Les autorités des pays de la région ont chiffré à plus de 750 milliards de dollars leurs besoins de financement pluriannuels en la matière. « De tels besoins ne seront satisfaits qu’à condition que des politiques publiques et des solutions financières judicieuses soient mises en œuvre pour favoriser un climat propice au financement privé de l’action climatique. »
Le FMI est en pourparlers avec l’Égypte et d’autres pays concernant l’octroi de financements au titre du fonds fiduciaire d’appui sur ces questions climatiques.
Enfin, le troisième principe consiste à accroître les recettes fiscales, considère la patronne du FMI qui appelle les pays arabes – et d’autres – à renforcer davantage les politiques et les administrations fiscales. Cela a été fait, dans de nombreux pays de la région. Pourtant, le ratio moyen impôts/PIB, hors recettes tirées des hydrocarbures, n’est encore qu’à environ 11 %, ce qui représente moins de la moitié des recettes fiscales potentielles, calcule le FMI.
Moderniser l’administration fiscale
Et Kristalina Georgieva d’estimer : « Il est possible d’obtenir de meilleurs résultats en améliorant la conception des politiques fiscales et en mettant fin aux exonérations fiscales qui n’ont pas fait la preuve de leur efficacité. » Exemples ? L’Algérie s’emploie à élargir son assiette fiscale et à répartir plus équitablement le poids de l’impôt. Bahreïn et l’Arabie saoudite ont recouvré des recettes considérables grâce à la mise en place de taxes sur la valeur ajoutée. Les Émirats arabes unis, pour leur part, s’apprêtent à mettre en place un impôt sur le revenu des sociétés.

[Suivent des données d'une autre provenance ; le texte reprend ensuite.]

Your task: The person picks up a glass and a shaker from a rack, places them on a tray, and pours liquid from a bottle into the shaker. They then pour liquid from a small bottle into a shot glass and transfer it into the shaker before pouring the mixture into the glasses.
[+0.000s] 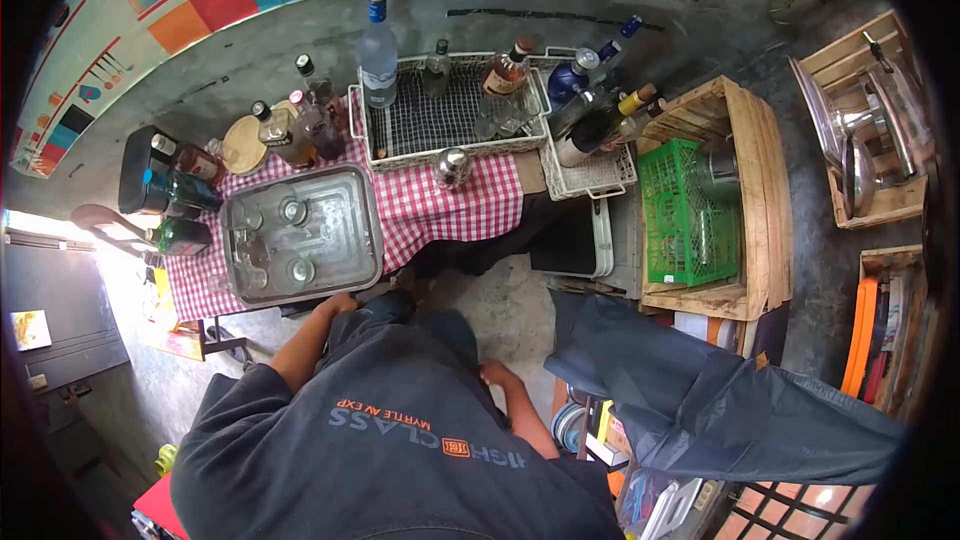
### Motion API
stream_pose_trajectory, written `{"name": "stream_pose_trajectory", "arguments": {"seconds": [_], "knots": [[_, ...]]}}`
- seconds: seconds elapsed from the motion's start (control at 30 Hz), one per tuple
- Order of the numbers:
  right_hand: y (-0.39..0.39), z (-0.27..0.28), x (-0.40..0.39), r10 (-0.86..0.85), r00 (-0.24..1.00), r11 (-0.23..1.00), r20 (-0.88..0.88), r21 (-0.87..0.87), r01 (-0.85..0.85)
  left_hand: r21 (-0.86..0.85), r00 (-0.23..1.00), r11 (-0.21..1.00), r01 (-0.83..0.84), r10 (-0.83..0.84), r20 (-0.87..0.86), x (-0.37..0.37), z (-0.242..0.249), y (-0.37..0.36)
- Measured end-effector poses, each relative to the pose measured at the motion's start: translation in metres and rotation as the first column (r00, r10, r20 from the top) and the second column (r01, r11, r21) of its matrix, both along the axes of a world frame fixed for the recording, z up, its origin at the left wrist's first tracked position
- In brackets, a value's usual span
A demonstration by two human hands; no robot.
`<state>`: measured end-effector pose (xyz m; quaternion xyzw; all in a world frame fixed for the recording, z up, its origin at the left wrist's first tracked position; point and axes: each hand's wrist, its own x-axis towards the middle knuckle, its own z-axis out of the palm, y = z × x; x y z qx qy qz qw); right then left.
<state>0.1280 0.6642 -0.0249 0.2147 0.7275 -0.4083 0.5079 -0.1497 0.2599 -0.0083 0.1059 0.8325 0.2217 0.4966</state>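
Observation:
My left hand (pixel 343 303) rests low at my left knee, just below the near edge of a grey metal tray (pixel 372 240). My right hand (pixel 493 372) lies by my right thigh, away from the table. The fingers of both hands are small and partly hidden, and I make out no object in either. On the tray stand several clear glasses (pixel 293 210). A round metal shaker (pixel 452 168) sits on the red checked tablecloth (pixel 440 208) right of the tray.
Several bottles (pixel 285 135) line the table's back and left side. A wire basket (pixel 450 150) holds bottles and glasses. Wooden crates (pixel 765 210), one with a green basket (pixel 665 210) inside, stand right. Dark cloth (pixel 680 390) covers something at my right.

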Motion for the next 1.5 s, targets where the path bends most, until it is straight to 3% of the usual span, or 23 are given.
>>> {"name": "stream_pose_trajectory", "arguments": {"seconds": [0.03, 0.1, 0.17, 0.3, 0.33, 0.37, 0.4, 0.47, 0.57, 0.63, 0.67, 0.77, 0.87, 0.97, 1.0, 1.03, 1.07, 1.1, 1.2, 1.23, 1.33, 1.37, 1.5], "knots": [[0.012, 0.0, -0.009, 0.002, 0.997, 1.0, -0.079, 0.017, -0.001, 0.029, 0.997, 0.997, -0.076, 0.076, 0.003, 0.006, -0.018, -0.004], [0.032, 0.012, -0.031, -0.287, 0.95, 0.956, -0.121, -0.103, 0.275, 0.069, 0.984, 0.983, 0.172, -0.167, -0.065, 0.014, -0.045, -0.016], [0.048, 0.019, -0.05, -0.435, 0.877, 0.9, -0.203, -0.128, 0.416, 0.1, 0.925, 0.93, 0.353, -0.332, -0.184, 0.018, -0.046, -0.023], [0.092, 0.022, -0.092, -0.423, 0.877, 0.901, -0.227, -0.212, 0.379, 0.058, 0.852, 0.882, 0.468, -0.433, -0.294, 0.038, -0.057, -0.034], [0.104, 0.026, -0.105, -0.293, 0.92, 0.956, -0.261, -0.109, 0.274, 0.086, 0.993, 0.994, 0.061, -0.052, -0.106, 0.044, -0.046, -0.027], [0.115, 0.032, -0.121, -0.155, 0.945, 0.987, -0.287, -0.004, 0.16, 0.034, 0.932, 0.933, -0.358, 0.355, 0.071, 0.05, -0.029, -0.014], [0.126, 0.041, -0.138, -0.077, 0.94, 0.995, -0.332, 0.035, 0.094, -0.083, 0.681, 0.706, -0.703, 0.702, 0.207, 0.055, -0.016, 0.0], [0.149, 0.062, -0.172, 0.086, 0.906, 0.992, -0.414, 0.12, -0.04, -0.135, 0.52, 0.563, -0.815, 0.815, 0.258, 0.065, 0.0, 0.024], [0.177, 0.103, -0.233, 0.085, 0.919, 0.996, -0.385, 0.069, -0.063, -0.155, 0.371, 0.41, -0.899, 0.9, 0.227, 0.08, 0.023, 0.068], [0.19, 0.136, -0.274, 0.078, 0.892, 0.997, -0.444, 0.008, -0.083, 0.123, 0.747, 0.739, -0.663, 0.662, 0.05, 0.123, -0.036, 0.071], [0.196, 0.152, -0.294, 0.069, 0.878, 0.996, -0.474, -0.02, -0.089, 0.223, 0.868, 0.858, -0.463, 0.49, -0.081, 0.135, -0.057, 0.074], [0.203, 0.198, -0.345, -0.022, 0.749, 0.993, -0.662, -0.1, -0.06, -0.136, 0.821, 0.81, -0.571, 0.568, -0.065, 0.129, -0.002, 0.138], [0.198, 0.228, -0.388, -0.058, 0.724, 0.993, -0.688, -0.115, -0.03, -0.08, 0.961, 0.968, -0.237, 0.222, -0.162, 0.141, 0.001, 0.14], [0.188, 0.236, -0.423, -0.05, 0.669, 0.985, -0.741, -0.147, -0.09, -0.009, 0.939, 0.979, -0.203, 0.192, -0.286, 0.169, -0.036, 0.124], [0.185, 0.233, -0.432, -0.056, 0.65, 0.986, -0.758, -0.145, -0.085, 0.013, 0.851, 0.859, -0.511, 0.508, -0.137, 0.167, -0.028, 0.129], [0.183, 0.23, -0.44, -0.061, 0.63, 0.987, -0.774, -0.142, -0.078, -0.01, 0.647, 0.647, -0.762, 0.762, 0.015, 0.162, -0.013, 0.143], [0.181, 0.226, -0.448, -0.068, 0.609, 0.988, -0.79, -0.139, -0.069, -0.075, 0.357, 0.37, -0.926, 0.922, 0.15, 0.154, 0.005, 0.155], [0.181, 0.216, -0.456, -0.054, 0.574, 0.993, -0.817, -0.105, -0.056, -0.17, 0.329, 0.357, -0.919, 0.928, 0.172, 0.141, 0.027, 0.162], [0.175, 0.23, -0.473, -0.092, 0.653, 0.996, -0.752, -0.064, 0.067, -0.161, 0.177, 0.211, -0.964, 0.963, 0.203, 0.127, 0.047, 0.173], [0.178, 0.212, -0.481, -0.003, 0.552, 0.999, -0.834, 0.018, 0.034, -0.14, 0.172, 0.201, -0.97, 0.965, 0.199, 0.125, 0.046, 0.176], [0.184, 0.202, -0.508, -0.297, 0.763, 0.952, -0.575, -0.24, 0.189, -0.101, 0.155, 0.176, -0.979, 0.969, 0.194, 0.127, 0.043, 0.184], [0.182, 0.205, -0.513, -0.393, 0.754, 0.912, -0.526, -0.328, 0.247, -0.1, 0.148, 0.17, -0.98, 0.969, 0.198, 0.129, 0.042, 0.188], [0.181, 0.202, -0.532, -0.401, 0.839, 0.901, -0.368, -0.325, 0.288, -0.149, 0.125, 0.164, -0.975, 0.963, 0.238, 0.137, 0.036, 0.205]]}}
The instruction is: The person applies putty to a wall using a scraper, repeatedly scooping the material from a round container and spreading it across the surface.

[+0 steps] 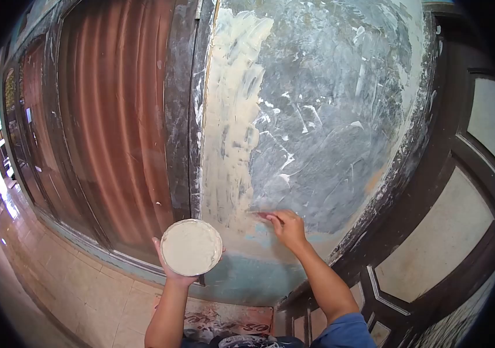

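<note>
My left hand [179,279] is wrapped under and around a round tub of cream-coloured putty [191,247], its open top facing me. Between the fingers of my right hand [290,228] is a putty knife [263,215], of which only a short reddish part and a thin edge show. Its tip is at the wall, by the lower right side of a rough cream putty strip [226,127]. That strip runs down the wall beside the dark frame. Right of it lies a grey, scraped wall surface [323,139] with white smears.
A glazed panel with a reddish-brown curtain [114,110] stands at the left in a dark wooden frame. On the right is a dark panelled door [433,238]. Below are the tiled floor [91,290] and a printed, stained sheet [230,318] near my body.
</note>
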Action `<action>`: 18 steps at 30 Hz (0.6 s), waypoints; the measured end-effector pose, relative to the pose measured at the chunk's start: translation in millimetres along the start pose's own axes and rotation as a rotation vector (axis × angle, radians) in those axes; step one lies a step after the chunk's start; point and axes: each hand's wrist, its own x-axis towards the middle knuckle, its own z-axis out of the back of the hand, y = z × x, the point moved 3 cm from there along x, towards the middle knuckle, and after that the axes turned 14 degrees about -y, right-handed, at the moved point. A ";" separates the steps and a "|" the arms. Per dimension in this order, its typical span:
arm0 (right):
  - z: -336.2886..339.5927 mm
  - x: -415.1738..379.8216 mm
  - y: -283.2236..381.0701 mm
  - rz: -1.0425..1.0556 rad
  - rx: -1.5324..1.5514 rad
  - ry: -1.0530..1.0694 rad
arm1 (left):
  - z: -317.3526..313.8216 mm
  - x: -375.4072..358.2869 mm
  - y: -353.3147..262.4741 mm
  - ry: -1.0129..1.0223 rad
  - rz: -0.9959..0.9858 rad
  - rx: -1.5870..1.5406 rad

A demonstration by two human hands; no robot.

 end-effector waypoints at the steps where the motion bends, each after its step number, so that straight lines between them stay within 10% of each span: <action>1: -0.7 -6.1 0.9 0.009 0.022 0.026 | -2.8 -0.5 0.2 -0.049 -0.006 -0.058; 18: -15.4 -36.0 -4.5 0.079 0.011 0.133 | -14.2 8.2 2.0 0.001 0.005 -0.086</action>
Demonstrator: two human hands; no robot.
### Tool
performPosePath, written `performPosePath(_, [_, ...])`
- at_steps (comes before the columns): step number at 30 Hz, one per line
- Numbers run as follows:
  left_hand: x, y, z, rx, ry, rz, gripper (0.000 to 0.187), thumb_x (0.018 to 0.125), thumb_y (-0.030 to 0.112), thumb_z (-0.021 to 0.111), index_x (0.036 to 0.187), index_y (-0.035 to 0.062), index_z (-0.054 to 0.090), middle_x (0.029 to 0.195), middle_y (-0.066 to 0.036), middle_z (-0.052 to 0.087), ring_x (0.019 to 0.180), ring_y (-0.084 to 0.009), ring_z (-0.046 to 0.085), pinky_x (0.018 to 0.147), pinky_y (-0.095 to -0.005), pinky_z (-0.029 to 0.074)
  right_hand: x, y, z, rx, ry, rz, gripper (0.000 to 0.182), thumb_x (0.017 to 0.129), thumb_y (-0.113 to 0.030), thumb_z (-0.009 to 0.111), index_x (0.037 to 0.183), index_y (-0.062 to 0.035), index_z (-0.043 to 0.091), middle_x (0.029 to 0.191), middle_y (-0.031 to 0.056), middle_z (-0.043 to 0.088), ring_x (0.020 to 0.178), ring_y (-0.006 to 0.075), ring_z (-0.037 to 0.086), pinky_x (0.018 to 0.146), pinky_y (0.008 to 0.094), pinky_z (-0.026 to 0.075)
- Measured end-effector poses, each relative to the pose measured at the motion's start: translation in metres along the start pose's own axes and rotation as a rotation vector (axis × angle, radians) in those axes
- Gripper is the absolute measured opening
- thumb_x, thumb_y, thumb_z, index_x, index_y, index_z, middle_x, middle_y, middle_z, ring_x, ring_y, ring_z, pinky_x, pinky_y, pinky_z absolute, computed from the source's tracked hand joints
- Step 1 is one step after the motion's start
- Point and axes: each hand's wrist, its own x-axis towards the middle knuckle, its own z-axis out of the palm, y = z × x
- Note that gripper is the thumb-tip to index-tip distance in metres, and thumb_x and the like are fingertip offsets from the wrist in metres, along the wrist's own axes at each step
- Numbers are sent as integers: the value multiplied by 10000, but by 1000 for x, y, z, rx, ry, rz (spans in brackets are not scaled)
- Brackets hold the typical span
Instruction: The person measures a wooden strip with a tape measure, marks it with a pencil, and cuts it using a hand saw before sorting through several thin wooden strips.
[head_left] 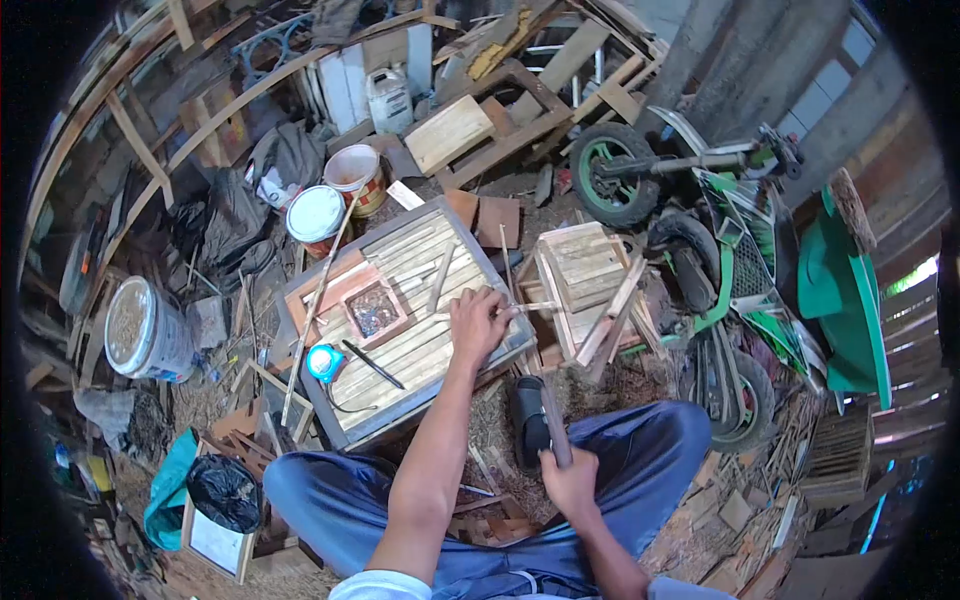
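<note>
My left hand (478, 325) is closed over the right side of a low slatted wooden worktable (420, 375), pinching a thin pale wood strip (535, 307) that points right. Lower down, between my knees, my right hand (572, 482) grips a brown bar, like a tool handle (556, 430), which points up and away from me beside a black shoe (530, 420). On the table lie a square wooden box of small metal pieces (372, 311), a blue-and-white tape measure (323, 362), a black pen-like stick (372, 364) and a loose grey wood strip (441, 276).
A wooden frame with slats (582, 275) stands right of the table. Beyond it is a green-and-black small motorbike (735, 260). Buckets (318, 213) stand behind the table, and another full bucket (150, 330) at far left. Wood scraps (735, 510) cover the ground.
</note>
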Motion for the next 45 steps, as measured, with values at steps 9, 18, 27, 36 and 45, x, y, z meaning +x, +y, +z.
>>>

Pour augmenter les recettes de l’État, il est également essentiel de moderniser l’administration fiscale ; les solutions numériques peuvent jouer un rôle utile à cet égard. C’est ce qu’a fait la Jordanie, et le ministère palestinien des Finances s’y emploie également. La Somalie prend elle aussi des mesures et réforme son administration pour reconstruire ses capacités fiscales. Ce type d’initiatives doit permettre d’augmenter les recettes en assurant un meilleur respect des obligations fiscales par les contribuables.
Par ailleurs, la présidente du FMI a appelé à « approfondir la coopération internationale », jugeant que le niveau d’endettement de certains pays n’« est pas viable ». Appelant à « passer aux actes », elle a reconnu que le monde arabe dispose d’une solide expérience en matière de coopération.